Urinary tract infections (UTIs) can be treated by antibiotics, but may be fatal if left untreated. These infections are usually caused by what are known as uropathogenic E. coli bacteria when they bind to the cells of the bladder, ureter, or urethra with their pili. The body naturally produces a protein called uromodulin that aids in fighting UTIs. However, the exact process by which uromodulin prevents inflammation has never been understood. Now a team of researchers from ETH Zurich, the University of Zurich, and the Children’s Hospital Zurich, have discovered uromodulin’s appearance and how the protein neutralizes uropathogenic E. coli.

Their findings were published recently in the journal Science, in a paper titled “Architecture and function of human uromodulin filaments in urinary tract infections.”

“Uromodulin is the most abundant protein in human urine and forms filaments that antagonize the adhesion of uropathogens; however, filament structure and mechanism of protection remain poorly understood,” the authors wrote.

The researchers first analyzed how uromodulin binds to the bacterial pili at the molecular level. The team then used cryo-electron tomography (cryo-ET) to examine the protein.  Cryo-ET is a three-dimensional imaging technique that makes it possible to analyze the structure of complex and dynamic biological assemblies in their native conditions.

“We used cryo-electron tomography to show that the uromodulin filament consists of a zigzag-shaped backbone with laterally protruding arms,” noted the researchers. They were able to observe each link of the protein chain that contained the characteristic pattern of sugar chains to which bacterial pili like to bind.
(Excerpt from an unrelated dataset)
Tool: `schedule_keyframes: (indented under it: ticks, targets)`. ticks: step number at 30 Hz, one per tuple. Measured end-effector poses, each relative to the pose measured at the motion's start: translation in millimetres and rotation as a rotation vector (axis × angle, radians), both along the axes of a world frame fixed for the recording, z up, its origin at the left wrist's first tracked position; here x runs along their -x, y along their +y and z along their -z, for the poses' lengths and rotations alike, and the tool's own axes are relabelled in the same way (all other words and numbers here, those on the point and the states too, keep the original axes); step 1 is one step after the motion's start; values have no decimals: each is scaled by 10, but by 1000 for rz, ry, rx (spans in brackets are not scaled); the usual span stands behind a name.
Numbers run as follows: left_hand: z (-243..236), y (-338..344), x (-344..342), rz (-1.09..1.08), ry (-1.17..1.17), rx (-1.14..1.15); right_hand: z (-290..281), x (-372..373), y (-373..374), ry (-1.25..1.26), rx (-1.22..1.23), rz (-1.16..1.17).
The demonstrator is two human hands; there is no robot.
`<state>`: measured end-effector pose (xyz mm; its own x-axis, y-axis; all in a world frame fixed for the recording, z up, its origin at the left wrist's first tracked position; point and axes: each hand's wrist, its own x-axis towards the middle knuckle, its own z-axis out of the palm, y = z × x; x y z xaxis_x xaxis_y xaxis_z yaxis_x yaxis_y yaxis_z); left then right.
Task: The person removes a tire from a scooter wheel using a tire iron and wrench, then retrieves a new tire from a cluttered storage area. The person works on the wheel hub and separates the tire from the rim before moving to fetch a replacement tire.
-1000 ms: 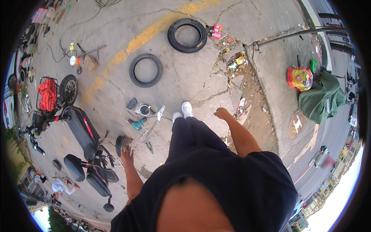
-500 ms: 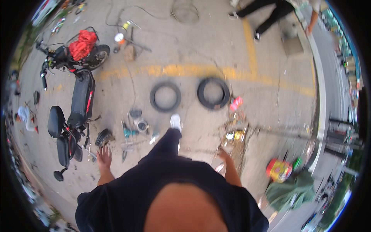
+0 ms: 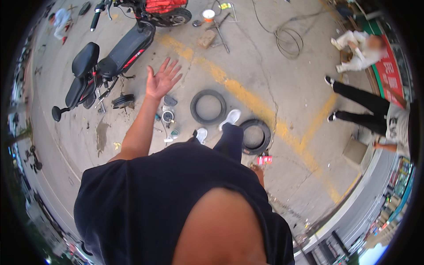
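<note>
My left hand (image 3: 163, 80) is raised palm up over the ground, fingers spread, holding nothing. Below it lie a dark pad-like piece (image 3: 170, 100) and a round metal part (image 3: 168, 116). To its left stands a black electric scooter (image 3: 126, 49) with a wheel (image 3: 123, 101) low at its side. Only part of my right hand (image 3: 256, 169) shows beside my leg, its fingers too hidden to read. Closest to it is a small red packet (image 3: 264, 160). Two tyres lie flat ahead of my feet, a left tyre (image 3: 193, 107) and a right tyre (image 3: 266, 134).
A brown block (image 3: 206, 39), a cross-shaped wrench (image 3: 222, 36) and a white-and-orange tub (image 3: 208, 16) lie far ahead. A coiled hose (image 3: 289, 42) rests beyond them. On the right, one person (image 3: 364, 108) stands by a cardboard box (image 3: 356, 151); another (image 3: 360, 51) sits.
My view has swung to the right and I have stepped closer to the tyres. My left hand has lifted and reached forward. My right hand is now mostly hidden by my body.
</note>
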<state>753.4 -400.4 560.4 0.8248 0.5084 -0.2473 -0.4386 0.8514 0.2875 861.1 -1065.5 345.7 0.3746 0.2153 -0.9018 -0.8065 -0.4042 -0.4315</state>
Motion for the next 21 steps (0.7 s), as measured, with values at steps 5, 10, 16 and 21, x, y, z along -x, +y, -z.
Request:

The team also discovered that the uromodulin filaments envelop the pathogen, and that a single uromodulin filament can dock with several pili of a bacterium. “This neutralizes the pathogens,” stated Gregor Weiss, a doctoral student in molecular biology at ETH. “Once the bacteria are shielded in this way, they can no longer bind to the cells in the urinary tract, which means they can’t cause infection.” Under an optical microscope, the team also noted the formation of large clumps of hundreds of uromodulin filaments and E. coli cells, which are then presumably simply excreted with the urine.

The researchers also tested to see whether the processes they had observed in the laboratory also occur in patients. Urine samples of infected patients provided by the Children’s Hospital in Zurich were analyzed. The samples revealed the same interactions between uromodulin and the pathogens. “Without interdisciplinary collaboration between different research groups and institutes, it would have been impossible to obtain this set of findings,” stated ETH professor Martin Pilhofer, PhD, who led the electron tomography investigations.

Patients have often been given antibiotics that contain sugar mannose. To a certain extent, these prevent the E. coli bacteria from attaching themselves to the cells of the urinary tract. “Thanks to our analyses, we now know that the bacterial pili recognize not only mannose but also other sugars present on uromodulin,” said Jessica Stanisich, doctoral student and another lead author of the study. “This might indicate that treatment with combined sugar supplements would be more effective.”

The discovery also aids in the development of new active substances, explained ETH professor Rudi Glockshuber, PhD. This is due to the uropathogenic E. coli attaching themselves to the same sugar chains on the cell surfaces of the urinary tract as on uromodulin during an infection.

These results provide a framework for understanding uromodulin in urinary tract infections and in its more enigmatic roles in physiology and disease. Their findings may help to develop new strategies for the treatment of urinary tract infections in the future.